= Task input =
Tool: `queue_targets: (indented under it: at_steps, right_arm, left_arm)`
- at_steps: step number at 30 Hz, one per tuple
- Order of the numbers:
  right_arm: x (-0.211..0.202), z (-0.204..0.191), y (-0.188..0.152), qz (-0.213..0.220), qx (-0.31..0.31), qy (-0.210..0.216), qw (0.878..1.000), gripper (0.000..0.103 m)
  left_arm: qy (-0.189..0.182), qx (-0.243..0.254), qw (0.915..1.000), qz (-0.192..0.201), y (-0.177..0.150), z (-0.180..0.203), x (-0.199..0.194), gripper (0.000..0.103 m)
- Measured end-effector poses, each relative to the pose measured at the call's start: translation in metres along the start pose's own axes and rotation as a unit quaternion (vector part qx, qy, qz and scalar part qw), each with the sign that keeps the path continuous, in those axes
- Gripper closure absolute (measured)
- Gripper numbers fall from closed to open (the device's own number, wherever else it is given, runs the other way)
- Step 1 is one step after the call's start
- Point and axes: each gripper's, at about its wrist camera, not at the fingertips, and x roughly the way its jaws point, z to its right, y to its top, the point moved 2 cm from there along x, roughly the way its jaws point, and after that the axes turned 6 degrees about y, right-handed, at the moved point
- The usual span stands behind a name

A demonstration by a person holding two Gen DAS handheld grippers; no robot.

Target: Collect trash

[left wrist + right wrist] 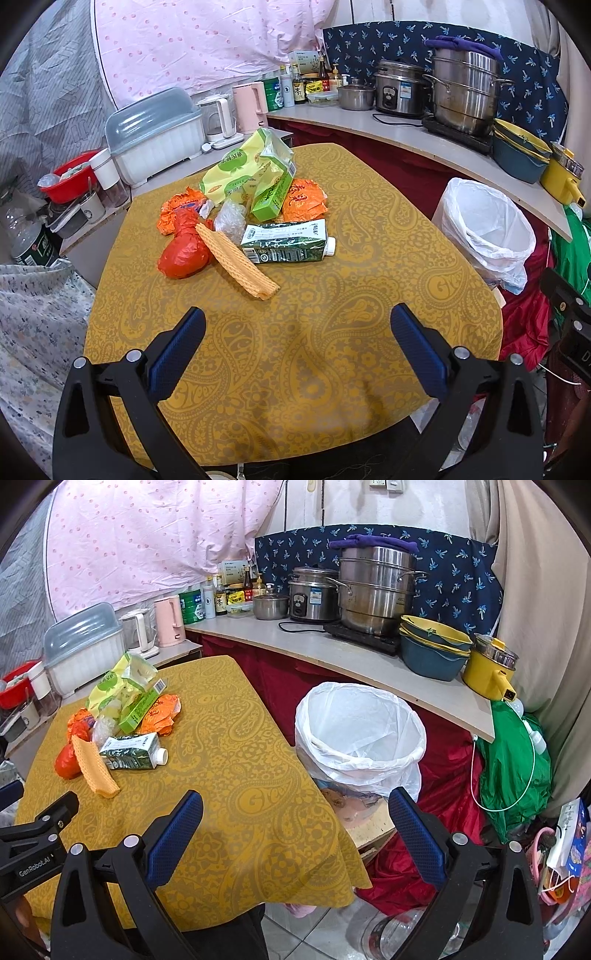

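Both hand-held grippers, left (297, 325) and right (295, 806), gape empty; trash pile (243, 210) overlaps, hiding lower wrappers.

Domestic kitchen corner, cramped and improvised. Along the upper right of the frame, a curved worktop (332, 653) carrying a stacked steel steamer (376, 590) on a hob, a rice cooker (313, 596), a small lidded pot (270, 605), nested bowls (434, 646) and a yellow electric pot (489, 670). Further left, sauce bottles (221, 600), a pink kettle (169, 622) and a covered dish rack (85, 646). Behind, upper left, a pink dotted sheet (147, 535) hung as a screen; patterned blue cloth (454, 572) as splashback. Centre, a table under a yellow paisley cloth (295, 350); beside it, lower right, a lined waste bin (360, 734).
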Motion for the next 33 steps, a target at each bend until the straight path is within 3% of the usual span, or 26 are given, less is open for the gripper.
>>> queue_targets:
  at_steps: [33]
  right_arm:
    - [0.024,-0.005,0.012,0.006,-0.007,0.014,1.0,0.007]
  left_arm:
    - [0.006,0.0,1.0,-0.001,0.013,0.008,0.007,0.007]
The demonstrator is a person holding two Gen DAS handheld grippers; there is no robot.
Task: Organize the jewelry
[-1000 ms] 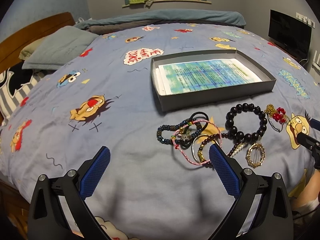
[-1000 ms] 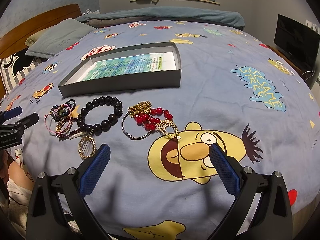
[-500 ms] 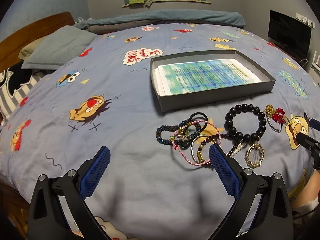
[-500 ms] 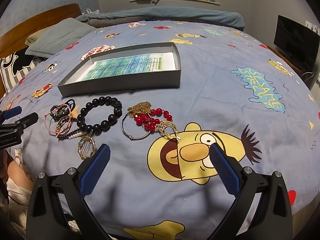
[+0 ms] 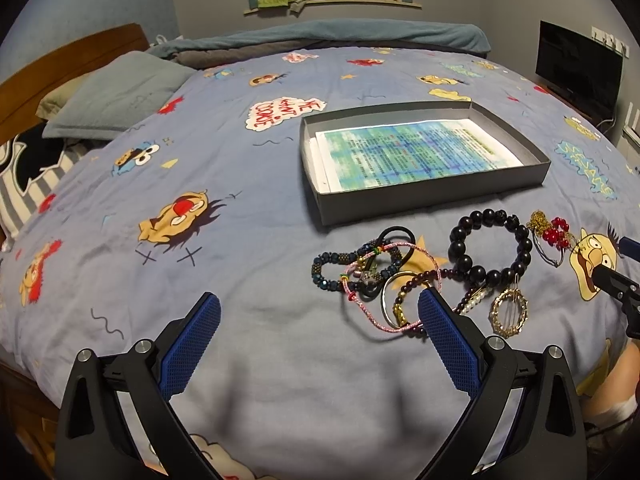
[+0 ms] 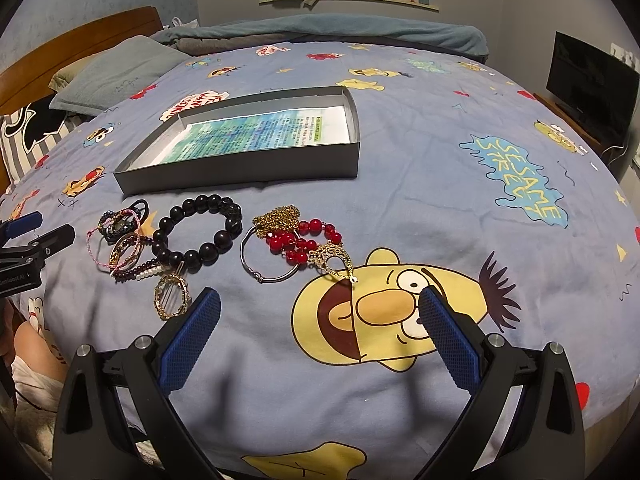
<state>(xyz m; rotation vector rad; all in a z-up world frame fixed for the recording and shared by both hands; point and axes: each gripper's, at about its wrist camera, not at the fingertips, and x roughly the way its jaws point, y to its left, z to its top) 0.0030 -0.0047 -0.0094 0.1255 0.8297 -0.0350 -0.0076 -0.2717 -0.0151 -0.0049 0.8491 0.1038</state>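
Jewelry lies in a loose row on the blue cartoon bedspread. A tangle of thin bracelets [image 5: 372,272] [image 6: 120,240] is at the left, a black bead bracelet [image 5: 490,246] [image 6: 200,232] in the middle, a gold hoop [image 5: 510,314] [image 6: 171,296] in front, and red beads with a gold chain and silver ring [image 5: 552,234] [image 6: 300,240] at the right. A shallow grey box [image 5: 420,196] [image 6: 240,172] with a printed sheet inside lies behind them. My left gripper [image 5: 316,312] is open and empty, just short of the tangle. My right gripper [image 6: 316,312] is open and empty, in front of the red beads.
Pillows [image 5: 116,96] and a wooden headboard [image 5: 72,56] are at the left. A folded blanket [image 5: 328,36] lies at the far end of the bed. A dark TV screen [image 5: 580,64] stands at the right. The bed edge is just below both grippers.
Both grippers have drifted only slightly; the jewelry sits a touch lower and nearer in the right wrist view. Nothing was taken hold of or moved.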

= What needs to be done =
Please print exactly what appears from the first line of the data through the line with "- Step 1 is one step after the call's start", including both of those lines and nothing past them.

= Finished exercise =
Tool: `queue_targets: (indented under it: at_steps, right_arm, left_arm)`
- at_steps: step number at 30 Hz, one per tuple
- Order of the numbers:
  right_arm: x (-0.211..0.202), z (-0.204..0.191), y (-0.188..0.152), qz (-0.213..0.220), qx (-0.31..0.31), qy (-0.210..0.216), qw (0.878..1.000), gripper (0.000..0.103 m)
  left_arm: qy (-0.189..0.182), qx (-0.243..0.254), qw (0.915..1.000), qz (-0.192..0.201), y (-0.177..0.150), z (-0.180..0.203), x (-0.199..0.194), gripper (0.000..0.103 m)
- Measured end-effector poses, each relative to the pose measured at the call's start: translation in metres along the start pose's own axes and rotation as a unit quaternion (vector part qx, qy, qz and scalar part qw), each with the sign that keeps the path continuous, in those axes
- Gripper closure absolute (measured)
- Gripper numbers fall from closed to open (the device's own number, wherever else it is given, runs the other way)
- Step 1 is one step after the call's start

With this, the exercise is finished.